Problem to work on
Check each line of the material below for "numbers", then copy the ones that contain it.

Given material
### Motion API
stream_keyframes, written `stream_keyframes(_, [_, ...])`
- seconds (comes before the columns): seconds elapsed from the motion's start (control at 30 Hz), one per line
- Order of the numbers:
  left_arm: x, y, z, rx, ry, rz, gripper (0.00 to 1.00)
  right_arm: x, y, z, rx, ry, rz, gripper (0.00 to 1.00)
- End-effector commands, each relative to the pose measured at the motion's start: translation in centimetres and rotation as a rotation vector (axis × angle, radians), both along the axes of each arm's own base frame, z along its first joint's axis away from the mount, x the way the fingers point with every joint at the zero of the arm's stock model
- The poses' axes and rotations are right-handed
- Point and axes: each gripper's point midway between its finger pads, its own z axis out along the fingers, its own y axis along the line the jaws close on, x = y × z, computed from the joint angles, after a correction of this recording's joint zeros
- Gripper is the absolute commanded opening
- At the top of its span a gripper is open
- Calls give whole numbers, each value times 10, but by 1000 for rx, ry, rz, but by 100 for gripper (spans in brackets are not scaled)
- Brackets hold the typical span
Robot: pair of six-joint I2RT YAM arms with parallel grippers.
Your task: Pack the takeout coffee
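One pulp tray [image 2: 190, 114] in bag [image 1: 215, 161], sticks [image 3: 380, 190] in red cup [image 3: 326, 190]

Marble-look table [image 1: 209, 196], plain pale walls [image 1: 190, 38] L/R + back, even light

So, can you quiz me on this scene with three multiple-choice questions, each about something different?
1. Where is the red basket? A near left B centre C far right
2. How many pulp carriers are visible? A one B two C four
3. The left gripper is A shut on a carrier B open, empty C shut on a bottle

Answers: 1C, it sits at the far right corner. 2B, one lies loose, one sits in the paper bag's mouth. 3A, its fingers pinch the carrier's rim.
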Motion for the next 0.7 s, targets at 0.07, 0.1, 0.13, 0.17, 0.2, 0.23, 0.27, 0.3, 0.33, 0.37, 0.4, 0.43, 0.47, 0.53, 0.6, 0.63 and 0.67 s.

Output below
- Order of the numbers:
- Calls give whole numbers, each value times 10, but by 1000 for rx, ry, rz, but by 100 for gripper (spans in brackets are not scaled)

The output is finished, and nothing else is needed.